May 31, 2003
●ニュル24時間レース~スタート前
まずはスタート前の風景から紹介しよう。
日本のJGTCやスーパー耐久シリーズとはかなり趣が異なる。
200チーム以上も参戦しているので、パドック裏は屋台村のよう。
ピットですら7~8チームで共有するんです。
パドック裏のメンテナンステントも、有力チームとプライベートチームではかなり設備に差があります。仲間内で楽しむことを目的に何年間も毎年毎年参戦している老舗チームもあるくらいです。
去年までと少し趣が違うのは、DTMマシンが参加し始めたこと。
BMW、オペル、アウディはほぼワークス体制といっても過言ではないです。
ファルケンGT-Rも日産、ニスモのエンジニアが来ていることは来ているのですが、基本的なチーム体制は日本国内のスーパー耐久シリーズと同じ。

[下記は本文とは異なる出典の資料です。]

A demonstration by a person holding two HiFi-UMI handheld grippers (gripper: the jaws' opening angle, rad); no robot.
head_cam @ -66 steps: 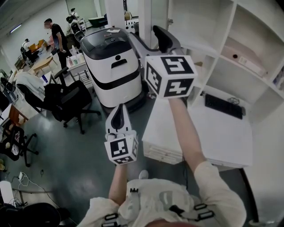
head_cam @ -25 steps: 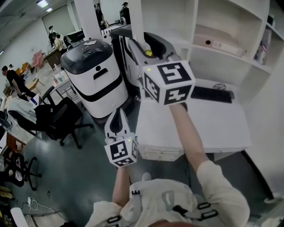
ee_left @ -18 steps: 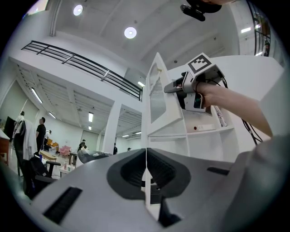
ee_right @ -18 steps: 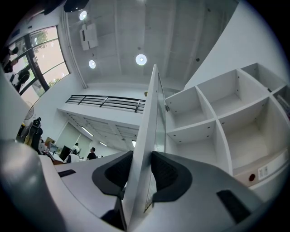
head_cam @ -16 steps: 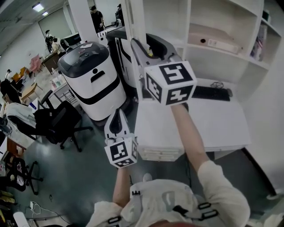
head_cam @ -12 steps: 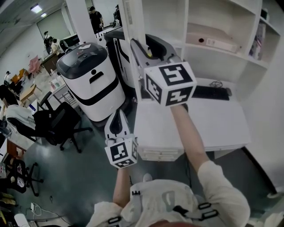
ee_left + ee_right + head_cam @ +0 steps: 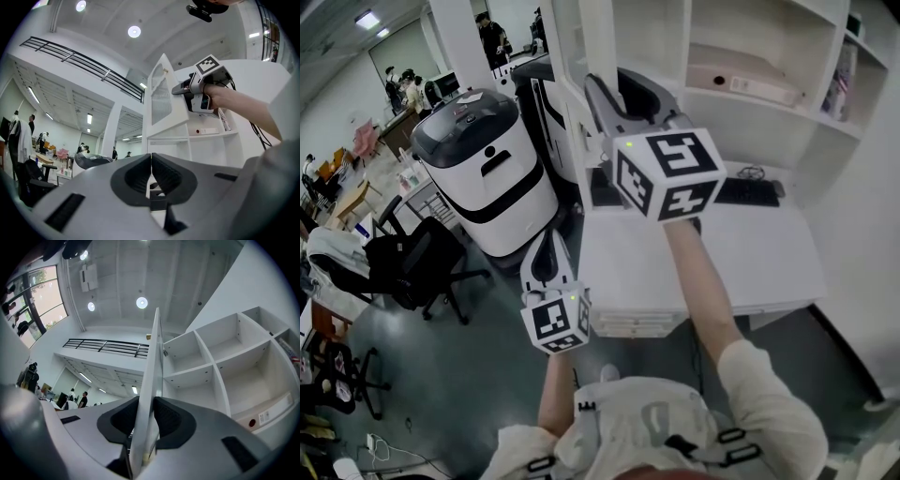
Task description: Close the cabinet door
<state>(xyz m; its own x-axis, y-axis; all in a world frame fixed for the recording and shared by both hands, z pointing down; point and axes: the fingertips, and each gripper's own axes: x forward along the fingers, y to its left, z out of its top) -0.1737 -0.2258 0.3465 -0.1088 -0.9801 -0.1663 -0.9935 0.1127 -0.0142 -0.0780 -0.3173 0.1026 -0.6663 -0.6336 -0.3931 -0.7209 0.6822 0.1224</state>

サーキットの雰囲気はなんとも言いがたいすばらしい雰囲気です。モータースポーツを楽しむ雰囲気がチーム側からも、観客側からもどんどん伝わってきます。
日本のような、レースチームやマニュファクチャラーのためだけのレースという雰囲気は一切感じられません。
クルマはSHIFTの鈴木さんがつくり、レースエンジニアも鈴木さん。エンジンはニスモからZ1エンジンのプロトタイプでニュル24時間スペシャルが供給されています。

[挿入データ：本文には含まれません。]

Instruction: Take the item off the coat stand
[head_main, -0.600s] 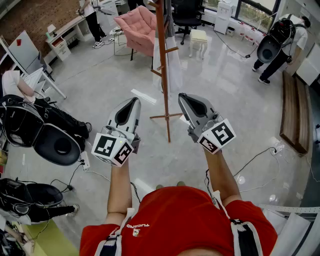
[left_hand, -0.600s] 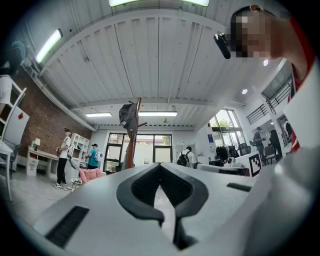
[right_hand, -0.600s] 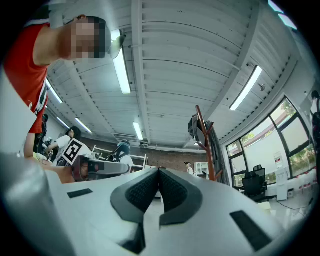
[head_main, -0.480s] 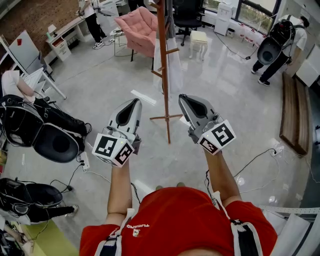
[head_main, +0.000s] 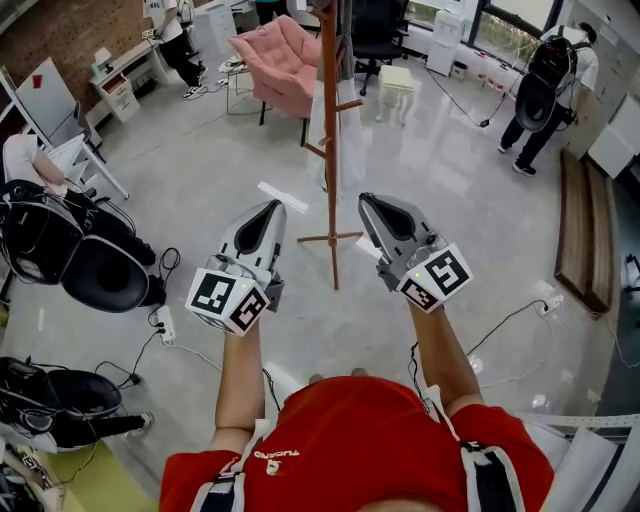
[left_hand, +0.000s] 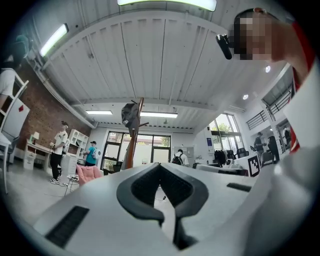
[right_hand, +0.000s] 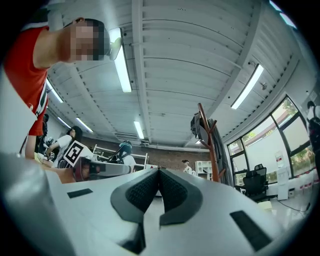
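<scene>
— What are the jaws doing?
— Both pairs are pressed together with nothing between them. The left gripper (head_main: 270, 205) and the right gripper (head_main: 366, 200) are held side by side, tilted a little upward.
— And the thing to fetch?
— A dark item (left_hand: 130, 114), cap-like, hangs at the top of the wooden coat stand (head_main: 331, 150). The stand rises between and beyond the grippers, touching neither. A pink armchair (head_main: 278, 55) stands further back.
</scene>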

2003年仕様と2002年使用の違いはボディカウル。去年のオーバーフェンダー形状ではなく、カーボンファイバーのブリスターフェンダーとなってます。
空力性能の向上と、片側45mmずつ幅を増やし、アームも延長し、サスペンションストロークをより稼げるような仕組みになっています。
レブスピードの筑波スーパーラップでおなじみのM-SPEEDのBNR34 GT-Rと同じボディカウルです。

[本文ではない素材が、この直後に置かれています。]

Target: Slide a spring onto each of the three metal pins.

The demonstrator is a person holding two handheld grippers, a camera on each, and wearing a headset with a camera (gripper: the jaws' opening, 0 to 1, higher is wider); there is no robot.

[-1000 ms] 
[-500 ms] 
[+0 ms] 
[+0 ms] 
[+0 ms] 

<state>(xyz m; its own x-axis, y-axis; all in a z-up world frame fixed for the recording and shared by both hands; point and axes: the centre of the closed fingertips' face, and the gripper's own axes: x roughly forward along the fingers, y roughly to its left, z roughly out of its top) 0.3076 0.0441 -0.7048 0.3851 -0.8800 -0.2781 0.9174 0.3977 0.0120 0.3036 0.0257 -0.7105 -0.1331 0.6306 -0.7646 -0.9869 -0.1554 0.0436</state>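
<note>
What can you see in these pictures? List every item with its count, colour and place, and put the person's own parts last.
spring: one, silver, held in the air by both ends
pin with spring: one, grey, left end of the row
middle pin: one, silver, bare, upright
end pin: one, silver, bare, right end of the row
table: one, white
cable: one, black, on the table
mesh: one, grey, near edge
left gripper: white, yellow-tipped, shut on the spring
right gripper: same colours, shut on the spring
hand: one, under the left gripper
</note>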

スターティンググリッドもお祭り騒ぎ。各チームが趣向を凝らして目立つように演出します。
なにせ200チーム以上も参戦するし、ドイツのテレビ局DSFは生中継を含めこの日はかなりの時間をニュル24時間レースの中継に費やしますし、雑誌やメディアも多数訪れるので、有力チームやその年の注目チーム以外はどんどん目立つことをしないとメディアに露出しないのです。
なので、ボディペインティングをした女性を立たせたり、リオのカーニバルかってくらいのダンスを披露したり、着ぐるみを着たり、ほんとさまざまです。
その点、日本チームはおとなしいですね。今年はファルケンチームの日本人ドライバー(木下隆之さんと田中哲也さん)以外にも、飯田章さんや谷口信輝さんもいます。本山さんはESPNのレポーターとして書くドライバーにインタビューをしたりしていました。